*What to work on*:
Every line of the listing below should be written out exactly, minus its pictures.

*Input data*:
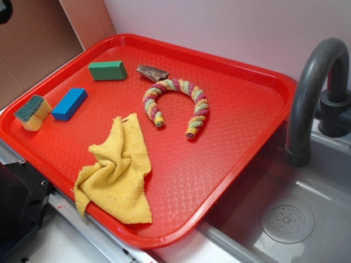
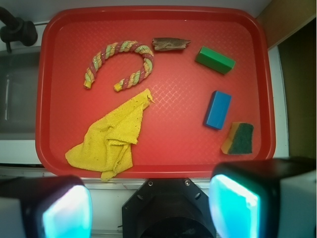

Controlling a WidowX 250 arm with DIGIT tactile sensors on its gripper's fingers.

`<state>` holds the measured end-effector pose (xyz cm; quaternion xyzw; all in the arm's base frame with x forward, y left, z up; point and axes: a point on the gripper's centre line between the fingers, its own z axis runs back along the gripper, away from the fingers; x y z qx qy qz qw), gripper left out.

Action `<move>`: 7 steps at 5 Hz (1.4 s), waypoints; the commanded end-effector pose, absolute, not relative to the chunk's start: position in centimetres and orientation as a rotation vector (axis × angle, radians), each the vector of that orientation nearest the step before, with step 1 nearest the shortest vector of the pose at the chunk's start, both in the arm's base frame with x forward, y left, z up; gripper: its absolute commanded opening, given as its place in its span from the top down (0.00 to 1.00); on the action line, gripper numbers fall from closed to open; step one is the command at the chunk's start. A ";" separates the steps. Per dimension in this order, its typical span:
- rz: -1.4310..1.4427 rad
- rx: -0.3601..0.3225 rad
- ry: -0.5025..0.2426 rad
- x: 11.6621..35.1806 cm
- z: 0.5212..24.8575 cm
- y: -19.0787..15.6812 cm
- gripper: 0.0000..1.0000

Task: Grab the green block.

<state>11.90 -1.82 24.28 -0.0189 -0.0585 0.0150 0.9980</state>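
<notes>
The green block point(image 1: 107, 70) lies on the red tray point(image 1: 247, 126) near its far left corner; in the wrist view the green block point(image 2: 215, 59) sits at the upper right of the tray point(image 2: 173, 144). My gripper point(image 2: 151, 208) is open and empty, high above the tray's near edge, far from the block. Its two fingers point(image 2: 67, 210) stand wide apart at the bottom of the wrist view. The gripper does not show in the exterior view.
On the tray lie a blue block point(image 1: 69, 103), a yellow sponge with a dark green top point(image 1: 33, 112), a yellow cloth point(image 1: 118, 172), a curved rope toy point(image 1: 178, 104) and a brown piece point(image 1: 152, 73). A sink point(image 1: 285, 219) with a grey faucet point(image 1: 312, 87) stands to the right.
</notes>
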 end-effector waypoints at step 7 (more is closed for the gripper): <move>-0.845 -0.018 -0.101 25.3 17.0 8.6 0.00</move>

*Output for this exercise*:
Controlling a WidowX 250 arm with DIGIT tactile sensors on its gripper's fingers.

`<state>` holds the measured end-effector pose (xyz cm; quaternion xyzw; all in the arm's base frame with x forward, y left, z up; point and axes: a point on the gripper's centre line between the fingers, its own z axis runs back along the gripper, away from the fingers; x y z qx qy qz qw), gripper left out.

Action `<move>`: 7 steps at 5 Hz (1.4 s), waypoints; the commanded end-effector pose, absolute, not relative to the chunk's start: position in centimetres and orientation as a rotation vector (axis × angle, radians), each the vector of that orientation nearest the step before, with step 1 nearest the shortest vector of the pose at the chunk's start, both in the arm's base frame with x forward, y left, z up; gripper: its absolute commanded opening, given as its place in its span from the top down (0.00 to 1.00); on the action line, gripper numbers fall from closed to open; step one is the command at the chunk's start. A ";" separates the steps. Per dimension in this order, its typical span:
- rz: -1.4310..1.4427 rad
- rx: -0.3601..0.3225 rad
- ry: -0.5025..0.2426 rad
- x: 11.6621..35.1806 cm
- z: 0.5212..24.8575 cm
- y: -19.0787..15.6812 cm
- gripper: 0.0000..1.0000

Task: Grab the green block.

<state>11.90 -1.82 24.28 -0.0189 -0.0585 0.0150 0.9980</state>
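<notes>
The green block point(image 1: 107, 70) lies on the red tray point(image 1: 247, 126) near its far left corner; in the wrist view the green block point(image 2: 215, 59) sits at the upper right of the tray point(image 2: 173, 144). My gripper point(image 2: 151, 208) is open and empty, high above the tray's near edge, far from the block. Its two fingers point(image 2: 67, 210) stand wide apart at the bottom of the wrist view. The gripper does not show in the exterior view.
On the tray lie a blue block point(image 1: 69, 103), a yellow sponge with a dark green top point(image 1: 33, 112), a yellow cloth point(image 1: 118, 172), a curved rope toy point(image 1: 178, 104) and a brown piece point(image 1: 152, 73). A sink point(image 1: 285, 219) with a grey faucet point(image 1: 312, 87) stands to the right.
</notes>
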 end-effector waypoints at step 7 (more is closed for the gripper): <move>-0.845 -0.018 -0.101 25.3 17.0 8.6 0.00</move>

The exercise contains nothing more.